De la Chine à l’Irak, le musicien anglais se distingue par sa recherche constante de nouveaux terrains de jeu. En parallèle de Gorillaz, il a produit de la musique au Mali, monté des concerts où musiciens occidentaux et africains improvisaient ensemble, écrit un opéra…
"J’aime que mes idées, mon esprit et mon âme soient stimulés en permanence. Je pense que beaucoup de gens dans la pop sont conservateurs, mais je connais de nombreux musiciens qui ont un état d’esprit similaire au mien", note-t-il.
Après toutes ces expériences, pourrait-il réintégrer un groupe de pop traditionnel — "toi et trois autres beaux mecs" comme le décrit Jamie Hewlett ? "A 42 ans, presque 43, je ne pense pas que ce soit possible", plaisante le chanteur, sans lever le voile sur ses futurs projets avec Blur.
Quant aux futurs collaborateurs qui succèderont à Dennis Hopper, Lou Reed et Ibrahim Ferrer dans les aventures de Gorillaz, le musicien est tout aussi joueur.
"Des acteurs, des présidents, des prix Nobel de la paix, ce genre de choses…", lâche-t-il, tandis que Jamie Hewlett s’exclame : "Danny de Vito!"


[i] Wikipedia
Gorillaz est un groupe de musique anglais virtuel dont les deux créateurs principaux sont Damon Albarn (le chanteur de Blur et de The Good, the Bad and the Queen) et Jamie Hewlett (le dessinateur de Tank Girl).
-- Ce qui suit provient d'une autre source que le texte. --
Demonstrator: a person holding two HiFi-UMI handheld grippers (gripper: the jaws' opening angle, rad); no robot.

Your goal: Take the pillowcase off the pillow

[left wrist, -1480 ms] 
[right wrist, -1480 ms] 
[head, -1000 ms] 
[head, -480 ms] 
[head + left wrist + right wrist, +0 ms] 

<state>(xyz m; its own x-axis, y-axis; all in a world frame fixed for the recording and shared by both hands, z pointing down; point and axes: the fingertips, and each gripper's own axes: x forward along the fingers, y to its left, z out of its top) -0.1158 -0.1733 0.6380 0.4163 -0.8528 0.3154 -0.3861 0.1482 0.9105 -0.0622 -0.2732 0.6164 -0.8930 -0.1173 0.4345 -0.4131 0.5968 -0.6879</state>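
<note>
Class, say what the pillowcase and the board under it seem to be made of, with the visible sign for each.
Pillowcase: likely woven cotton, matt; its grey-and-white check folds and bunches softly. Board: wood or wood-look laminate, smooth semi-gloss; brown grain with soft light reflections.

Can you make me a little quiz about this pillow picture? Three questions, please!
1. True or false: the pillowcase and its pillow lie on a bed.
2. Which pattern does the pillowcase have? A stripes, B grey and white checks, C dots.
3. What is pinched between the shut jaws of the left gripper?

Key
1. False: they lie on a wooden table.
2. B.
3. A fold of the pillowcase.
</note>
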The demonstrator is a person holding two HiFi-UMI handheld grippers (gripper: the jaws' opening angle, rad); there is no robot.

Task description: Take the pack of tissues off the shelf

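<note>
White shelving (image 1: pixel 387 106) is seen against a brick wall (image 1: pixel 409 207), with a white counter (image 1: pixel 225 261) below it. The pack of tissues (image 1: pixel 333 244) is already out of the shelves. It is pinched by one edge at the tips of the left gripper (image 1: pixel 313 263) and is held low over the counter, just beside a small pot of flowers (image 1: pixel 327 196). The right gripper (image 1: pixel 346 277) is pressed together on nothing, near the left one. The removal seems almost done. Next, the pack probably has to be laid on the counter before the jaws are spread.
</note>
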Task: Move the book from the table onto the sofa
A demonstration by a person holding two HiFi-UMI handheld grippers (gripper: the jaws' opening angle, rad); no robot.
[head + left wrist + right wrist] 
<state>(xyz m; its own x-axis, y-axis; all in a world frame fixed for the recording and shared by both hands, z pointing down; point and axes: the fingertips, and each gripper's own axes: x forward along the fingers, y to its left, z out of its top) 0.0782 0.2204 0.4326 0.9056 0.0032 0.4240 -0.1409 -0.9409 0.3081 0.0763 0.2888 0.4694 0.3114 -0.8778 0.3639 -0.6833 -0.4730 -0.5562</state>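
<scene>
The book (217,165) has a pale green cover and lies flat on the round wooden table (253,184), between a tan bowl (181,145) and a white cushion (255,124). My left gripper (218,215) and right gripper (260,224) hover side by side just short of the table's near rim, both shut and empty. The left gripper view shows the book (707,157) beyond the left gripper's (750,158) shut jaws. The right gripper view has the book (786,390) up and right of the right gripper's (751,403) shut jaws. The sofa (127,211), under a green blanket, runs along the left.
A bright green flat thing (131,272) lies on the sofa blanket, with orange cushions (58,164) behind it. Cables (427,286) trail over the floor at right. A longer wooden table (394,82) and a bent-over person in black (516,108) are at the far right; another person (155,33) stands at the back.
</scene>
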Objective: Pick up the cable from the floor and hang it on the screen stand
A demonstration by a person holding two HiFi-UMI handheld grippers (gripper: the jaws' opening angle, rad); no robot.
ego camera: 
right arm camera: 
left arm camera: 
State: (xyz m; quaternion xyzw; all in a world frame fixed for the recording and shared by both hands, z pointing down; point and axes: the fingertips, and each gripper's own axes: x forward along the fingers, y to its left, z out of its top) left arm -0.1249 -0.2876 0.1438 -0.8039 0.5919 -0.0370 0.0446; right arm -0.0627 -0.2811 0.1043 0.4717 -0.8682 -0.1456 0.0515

Les membres virtuels de Gorillaz sont représentés comme des personnages de bande dessinée.
Leur musique est un mélange de britpop, de hip hop, de Trip Hop, de dub, et d’autres styles. Ils sont d’ailleurs reconnus pour leurs très nombreux partenariats et collaborations avec des artistes et musiciens d’horizons et d’influences très différents.